Vinci au Portugal : une bonne affaire qui vire au monopole

Avec 45 aéroports dans 12 pays et 255 millions de passagers en 2019 [3], Vinci Airports est devenu un géant du secteur [4]. La filiale « aéroports » est au cœur de la stratégie d’expansion du groupe. En témoignent ses nouvelles acquisitions : l’aéroport de Kobe au Japon en 2017 et celui de Gatwick à Londres en 2019.

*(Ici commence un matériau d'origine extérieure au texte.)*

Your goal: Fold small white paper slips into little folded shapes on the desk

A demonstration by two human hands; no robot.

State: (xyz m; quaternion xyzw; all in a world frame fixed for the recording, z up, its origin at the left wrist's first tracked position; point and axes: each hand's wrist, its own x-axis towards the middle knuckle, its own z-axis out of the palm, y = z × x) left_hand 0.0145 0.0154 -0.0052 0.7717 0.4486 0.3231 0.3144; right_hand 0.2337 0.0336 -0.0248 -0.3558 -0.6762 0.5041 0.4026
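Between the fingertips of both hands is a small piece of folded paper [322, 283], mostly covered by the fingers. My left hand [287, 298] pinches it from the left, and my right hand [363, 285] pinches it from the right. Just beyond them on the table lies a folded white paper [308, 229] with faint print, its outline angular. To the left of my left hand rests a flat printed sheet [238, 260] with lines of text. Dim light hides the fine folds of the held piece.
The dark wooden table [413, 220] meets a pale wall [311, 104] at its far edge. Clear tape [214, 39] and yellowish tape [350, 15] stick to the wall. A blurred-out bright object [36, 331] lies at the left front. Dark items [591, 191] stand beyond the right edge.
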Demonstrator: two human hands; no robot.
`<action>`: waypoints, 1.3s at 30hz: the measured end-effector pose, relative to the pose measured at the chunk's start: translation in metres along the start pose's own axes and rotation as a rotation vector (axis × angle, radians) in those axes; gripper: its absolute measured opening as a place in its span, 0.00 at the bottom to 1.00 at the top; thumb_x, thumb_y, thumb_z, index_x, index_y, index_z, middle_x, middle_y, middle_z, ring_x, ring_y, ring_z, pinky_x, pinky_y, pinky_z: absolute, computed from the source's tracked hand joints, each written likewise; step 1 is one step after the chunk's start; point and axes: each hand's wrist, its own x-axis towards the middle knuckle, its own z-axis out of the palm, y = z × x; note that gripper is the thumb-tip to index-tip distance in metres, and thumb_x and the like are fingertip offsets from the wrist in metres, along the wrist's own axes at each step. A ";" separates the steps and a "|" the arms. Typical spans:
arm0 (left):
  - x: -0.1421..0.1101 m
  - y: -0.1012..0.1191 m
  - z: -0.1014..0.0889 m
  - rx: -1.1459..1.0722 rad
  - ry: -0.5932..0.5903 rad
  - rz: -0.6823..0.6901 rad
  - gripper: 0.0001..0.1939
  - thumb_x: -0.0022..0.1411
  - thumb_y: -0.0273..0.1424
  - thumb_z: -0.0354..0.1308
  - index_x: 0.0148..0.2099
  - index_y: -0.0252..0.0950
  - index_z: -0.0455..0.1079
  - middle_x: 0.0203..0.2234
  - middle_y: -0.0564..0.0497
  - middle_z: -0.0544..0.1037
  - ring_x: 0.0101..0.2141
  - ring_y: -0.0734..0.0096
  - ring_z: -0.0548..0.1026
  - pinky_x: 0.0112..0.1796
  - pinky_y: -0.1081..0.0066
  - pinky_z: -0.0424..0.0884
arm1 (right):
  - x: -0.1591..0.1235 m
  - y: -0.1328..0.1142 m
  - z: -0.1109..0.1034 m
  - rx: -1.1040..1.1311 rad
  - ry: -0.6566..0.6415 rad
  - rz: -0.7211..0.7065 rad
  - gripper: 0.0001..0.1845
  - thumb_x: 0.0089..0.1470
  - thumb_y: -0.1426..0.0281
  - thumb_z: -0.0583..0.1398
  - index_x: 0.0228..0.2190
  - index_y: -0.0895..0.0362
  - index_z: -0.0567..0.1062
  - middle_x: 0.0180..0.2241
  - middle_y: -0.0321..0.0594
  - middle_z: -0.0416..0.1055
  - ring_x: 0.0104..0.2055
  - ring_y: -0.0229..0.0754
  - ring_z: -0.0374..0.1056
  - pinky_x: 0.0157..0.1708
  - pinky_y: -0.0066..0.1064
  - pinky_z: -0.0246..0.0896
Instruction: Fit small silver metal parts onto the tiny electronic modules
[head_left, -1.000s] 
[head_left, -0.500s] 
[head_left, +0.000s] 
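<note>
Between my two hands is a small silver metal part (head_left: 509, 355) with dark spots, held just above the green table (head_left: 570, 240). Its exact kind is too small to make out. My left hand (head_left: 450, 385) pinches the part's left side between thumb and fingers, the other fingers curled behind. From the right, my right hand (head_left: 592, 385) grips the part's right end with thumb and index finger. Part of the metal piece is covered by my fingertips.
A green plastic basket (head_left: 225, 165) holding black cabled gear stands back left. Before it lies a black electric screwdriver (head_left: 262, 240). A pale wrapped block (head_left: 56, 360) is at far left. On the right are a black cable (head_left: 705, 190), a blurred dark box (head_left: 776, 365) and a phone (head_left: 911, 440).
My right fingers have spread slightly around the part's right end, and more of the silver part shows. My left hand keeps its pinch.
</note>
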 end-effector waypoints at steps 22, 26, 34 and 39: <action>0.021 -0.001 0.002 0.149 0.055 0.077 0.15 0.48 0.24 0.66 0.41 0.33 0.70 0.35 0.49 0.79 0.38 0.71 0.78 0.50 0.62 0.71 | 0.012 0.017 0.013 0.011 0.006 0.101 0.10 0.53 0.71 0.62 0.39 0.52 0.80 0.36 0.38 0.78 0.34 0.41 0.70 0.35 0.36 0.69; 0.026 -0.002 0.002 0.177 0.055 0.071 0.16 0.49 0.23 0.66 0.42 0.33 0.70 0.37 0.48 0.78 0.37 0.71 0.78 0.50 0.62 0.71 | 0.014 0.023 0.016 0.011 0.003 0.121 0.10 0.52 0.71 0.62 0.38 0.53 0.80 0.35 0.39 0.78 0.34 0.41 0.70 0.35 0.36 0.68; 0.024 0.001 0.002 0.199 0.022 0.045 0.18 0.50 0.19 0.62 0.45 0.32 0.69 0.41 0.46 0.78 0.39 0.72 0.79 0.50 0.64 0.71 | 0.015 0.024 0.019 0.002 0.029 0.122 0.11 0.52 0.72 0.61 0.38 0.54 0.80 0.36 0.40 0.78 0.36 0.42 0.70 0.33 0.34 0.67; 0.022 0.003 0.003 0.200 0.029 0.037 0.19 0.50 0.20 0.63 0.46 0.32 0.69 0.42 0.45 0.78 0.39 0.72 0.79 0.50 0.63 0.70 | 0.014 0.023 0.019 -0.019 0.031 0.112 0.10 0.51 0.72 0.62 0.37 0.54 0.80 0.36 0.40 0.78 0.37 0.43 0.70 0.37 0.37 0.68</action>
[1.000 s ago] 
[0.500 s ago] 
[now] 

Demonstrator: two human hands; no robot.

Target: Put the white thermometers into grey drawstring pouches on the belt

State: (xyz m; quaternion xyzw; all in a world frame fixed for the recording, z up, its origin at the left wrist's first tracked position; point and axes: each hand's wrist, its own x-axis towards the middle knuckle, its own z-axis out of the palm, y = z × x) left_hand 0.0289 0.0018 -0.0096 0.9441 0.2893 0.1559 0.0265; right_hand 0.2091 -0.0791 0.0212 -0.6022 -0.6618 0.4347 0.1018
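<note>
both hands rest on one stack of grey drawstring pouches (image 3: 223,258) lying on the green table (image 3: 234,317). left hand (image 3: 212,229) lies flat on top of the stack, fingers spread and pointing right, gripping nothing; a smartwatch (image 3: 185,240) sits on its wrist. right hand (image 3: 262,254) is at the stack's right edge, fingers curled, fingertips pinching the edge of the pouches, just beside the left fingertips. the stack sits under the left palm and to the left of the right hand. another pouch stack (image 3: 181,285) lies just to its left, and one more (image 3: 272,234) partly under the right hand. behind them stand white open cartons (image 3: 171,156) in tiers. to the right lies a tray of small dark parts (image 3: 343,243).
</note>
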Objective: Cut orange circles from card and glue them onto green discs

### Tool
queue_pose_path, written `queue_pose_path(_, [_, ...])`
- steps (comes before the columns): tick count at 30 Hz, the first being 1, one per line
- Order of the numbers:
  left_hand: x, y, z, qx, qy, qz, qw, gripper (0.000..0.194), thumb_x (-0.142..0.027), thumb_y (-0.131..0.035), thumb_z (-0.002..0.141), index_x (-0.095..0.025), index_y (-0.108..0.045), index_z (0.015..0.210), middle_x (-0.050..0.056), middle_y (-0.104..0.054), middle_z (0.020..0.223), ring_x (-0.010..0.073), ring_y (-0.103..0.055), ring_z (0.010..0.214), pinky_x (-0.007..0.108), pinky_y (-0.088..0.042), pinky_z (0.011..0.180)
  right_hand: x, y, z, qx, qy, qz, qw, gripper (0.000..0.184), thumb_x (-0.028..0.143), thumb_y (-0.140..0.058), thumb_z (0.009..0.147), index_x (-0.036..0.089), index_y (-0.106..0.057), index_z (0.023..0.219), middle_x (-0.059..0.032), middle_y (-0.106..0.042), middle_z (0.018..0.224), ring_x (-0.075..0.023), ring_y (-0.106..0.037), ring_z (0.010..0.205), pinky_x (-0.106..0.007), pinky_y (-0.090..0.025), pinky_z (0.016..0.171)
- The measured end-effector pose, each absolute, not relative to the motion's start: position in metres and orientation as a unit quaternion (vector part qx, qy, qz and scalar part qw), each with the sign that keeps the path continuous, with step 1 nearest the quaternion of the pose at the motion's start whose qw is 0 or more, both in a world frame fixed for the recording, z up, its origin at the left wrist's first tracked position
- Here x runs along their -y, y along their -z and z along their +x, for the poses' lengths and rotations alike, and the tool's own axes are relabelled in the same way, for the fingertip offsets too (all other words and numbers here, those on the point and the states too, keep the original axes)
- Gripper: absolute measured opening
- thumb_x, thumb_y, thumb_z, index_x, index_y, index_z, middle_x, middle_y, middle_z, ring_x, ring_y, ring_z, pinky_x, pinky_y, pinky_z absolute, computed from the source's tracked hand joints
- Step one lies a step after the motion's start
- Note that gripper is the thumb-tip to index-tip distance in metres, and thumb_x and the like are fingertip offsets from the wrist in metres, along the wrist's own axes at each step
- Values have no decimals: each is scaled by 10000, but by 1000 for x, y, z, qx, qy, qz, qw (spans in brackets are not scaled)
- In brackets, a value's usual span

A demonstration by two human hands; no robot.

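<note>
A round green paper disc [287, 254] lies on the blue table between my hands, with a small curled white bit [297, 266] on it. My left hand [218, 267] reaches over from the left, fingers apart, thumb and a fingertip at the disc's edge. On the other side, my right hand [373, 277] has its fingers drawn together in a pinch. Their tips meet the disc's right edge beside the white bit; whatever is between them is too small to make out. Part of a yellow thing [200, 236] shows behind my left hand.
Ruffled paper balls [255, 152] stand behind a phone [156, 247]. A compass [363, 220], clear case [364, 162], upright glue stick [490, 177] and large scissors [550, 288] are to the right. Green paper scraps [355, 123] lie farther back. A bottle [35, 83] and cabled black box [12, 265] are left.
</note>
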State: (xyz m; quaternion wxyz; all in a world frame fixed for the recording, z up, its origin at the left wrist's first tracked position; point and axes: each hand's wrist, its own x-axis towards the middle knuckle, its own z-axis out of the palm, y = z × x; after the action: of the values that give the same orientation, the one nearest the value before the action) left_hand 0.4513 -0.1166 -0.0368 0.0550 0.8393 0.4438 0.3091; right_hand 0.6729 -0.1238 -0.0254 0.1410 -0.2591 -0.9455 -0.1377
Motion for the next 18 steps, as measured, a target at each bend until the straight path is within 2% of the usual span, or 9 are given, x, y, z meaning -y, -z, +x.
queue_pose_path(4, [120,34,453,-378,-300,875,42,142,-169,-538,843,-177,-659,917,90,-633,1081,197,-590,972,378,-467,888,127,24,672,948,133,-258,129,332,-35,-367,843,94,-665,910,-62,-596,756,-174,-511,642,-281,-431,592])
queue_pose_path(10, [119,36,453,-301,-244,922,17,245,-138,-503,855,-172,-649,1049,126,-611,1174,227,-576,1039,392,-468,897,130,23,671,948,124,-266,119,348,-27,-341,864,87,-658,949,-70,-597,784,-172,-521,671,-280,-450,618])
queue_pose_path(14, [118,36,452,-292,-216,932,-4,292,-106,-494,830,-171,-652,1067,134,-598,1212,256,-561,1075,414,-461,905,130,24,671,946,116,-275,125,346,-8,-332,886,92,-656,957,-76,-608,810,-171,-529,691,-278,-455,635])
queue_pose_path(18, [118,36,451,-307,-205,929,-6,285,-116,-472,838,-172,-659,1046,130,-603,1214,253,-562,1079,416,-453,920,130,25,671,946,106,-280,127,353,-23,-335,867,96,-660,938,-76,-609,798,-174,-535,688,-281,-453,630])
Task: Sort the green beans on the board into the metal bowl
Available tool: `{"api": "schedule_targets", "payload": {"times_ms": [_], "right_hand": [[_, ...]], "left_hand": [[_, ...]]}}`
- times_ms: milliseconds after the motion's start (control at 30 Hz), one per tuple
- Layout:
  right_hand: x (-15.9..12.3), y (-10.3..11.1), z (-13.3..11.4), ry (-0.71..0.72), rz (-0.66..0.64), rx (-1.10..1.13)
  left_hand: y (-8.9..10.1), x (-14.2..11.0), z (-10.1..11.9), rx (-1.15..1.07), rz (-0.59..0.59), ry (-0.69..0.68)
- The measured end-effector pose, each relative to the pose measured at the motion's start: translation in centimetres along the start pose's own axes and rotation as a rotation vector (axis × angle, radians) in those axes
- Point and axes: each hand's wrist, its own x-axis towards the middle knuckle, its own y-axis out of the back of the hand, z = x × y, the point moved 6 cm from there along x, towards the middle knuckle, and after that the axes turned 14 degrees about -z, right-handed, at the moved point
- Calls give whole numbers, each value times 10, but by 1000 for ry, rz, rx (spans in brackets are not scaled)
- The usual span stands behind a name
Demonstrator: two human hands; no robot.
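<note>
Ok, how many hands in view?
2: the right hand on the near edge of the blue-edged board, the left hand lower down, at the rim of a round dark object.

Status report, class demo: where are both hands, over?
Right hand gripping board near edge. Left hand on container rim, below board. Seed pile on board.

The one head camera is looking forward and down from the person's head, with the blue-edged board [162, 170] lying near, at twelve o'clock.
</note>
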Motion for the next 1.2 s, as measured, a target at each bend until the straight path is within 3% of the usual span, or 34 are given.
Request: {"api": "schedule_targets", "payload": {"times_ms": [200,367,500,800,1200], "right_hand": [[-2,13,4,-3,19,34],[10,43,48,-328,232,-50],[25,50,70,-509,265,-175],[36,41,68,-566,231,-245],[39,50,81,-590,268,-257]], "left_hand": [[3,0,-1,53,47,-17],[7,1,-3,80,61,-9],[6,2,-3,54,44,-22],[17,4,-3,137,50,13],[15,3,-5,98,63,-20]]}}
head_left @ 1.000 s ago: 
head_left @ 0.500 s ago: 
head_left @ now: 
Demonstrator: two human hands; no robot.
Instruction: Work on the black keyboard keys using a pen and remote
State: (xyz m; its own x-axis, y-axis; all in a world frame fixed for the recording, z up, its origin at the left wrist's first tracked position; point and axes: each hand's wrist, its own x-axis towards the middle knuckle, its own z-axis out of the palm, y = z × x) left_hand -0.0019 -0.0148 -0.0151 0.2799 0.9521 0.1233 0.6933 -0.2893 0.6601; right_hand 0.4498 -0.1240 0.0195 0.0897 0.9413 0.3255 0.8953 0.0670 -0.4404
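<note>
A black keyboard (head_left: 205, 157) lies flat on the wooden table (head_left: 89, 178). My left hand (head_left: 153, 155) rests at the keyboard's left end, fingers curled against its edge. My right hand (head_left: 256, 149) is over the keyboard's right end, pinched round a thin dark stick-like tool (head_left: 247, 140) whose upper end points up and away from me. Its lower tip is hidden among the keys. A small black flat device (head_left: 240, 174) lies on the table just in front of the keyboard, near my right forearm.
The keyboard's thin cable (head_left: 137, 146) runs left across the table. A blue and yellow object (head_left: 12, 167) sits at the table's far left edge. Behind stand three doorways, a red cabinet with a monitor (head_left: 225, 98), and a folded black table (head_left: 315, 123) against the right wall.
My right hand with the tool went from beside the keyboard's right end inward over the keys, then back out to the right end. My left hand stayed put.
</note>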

L’aéroport complémentaire sera construit au bord du Tage et aux portes d’une réserve naturelle. © Vinci

Le Portugal occupe une place de premier plan pour Vinci Airports. L’entreprise française a fait l’acquisition des installations portugaise en pleine crise de la dette publique. Comme la Grèce et l’Espagne, le Portugal a subi de plein fouet la crise de l’euro au début des années 2010. La « troïka », composée de la Commission européenne, de la Banque centrale européenne et du FMI, incite ces pays à privatiser à tout-va. L’État portugais cherche alors à vendre ses aéroports. Vinci profite de l’occasion pour faire l’acquisition, pour 3 milliards d’euros, d’ANA, la société concessionnaire pour 50 ans des dix aéroports portugais. Et ce fut une bonne affaire : aujourd’hui, 40 % du bénéfice avant impôts de Vinci Airports provient des aéroports portugais [5].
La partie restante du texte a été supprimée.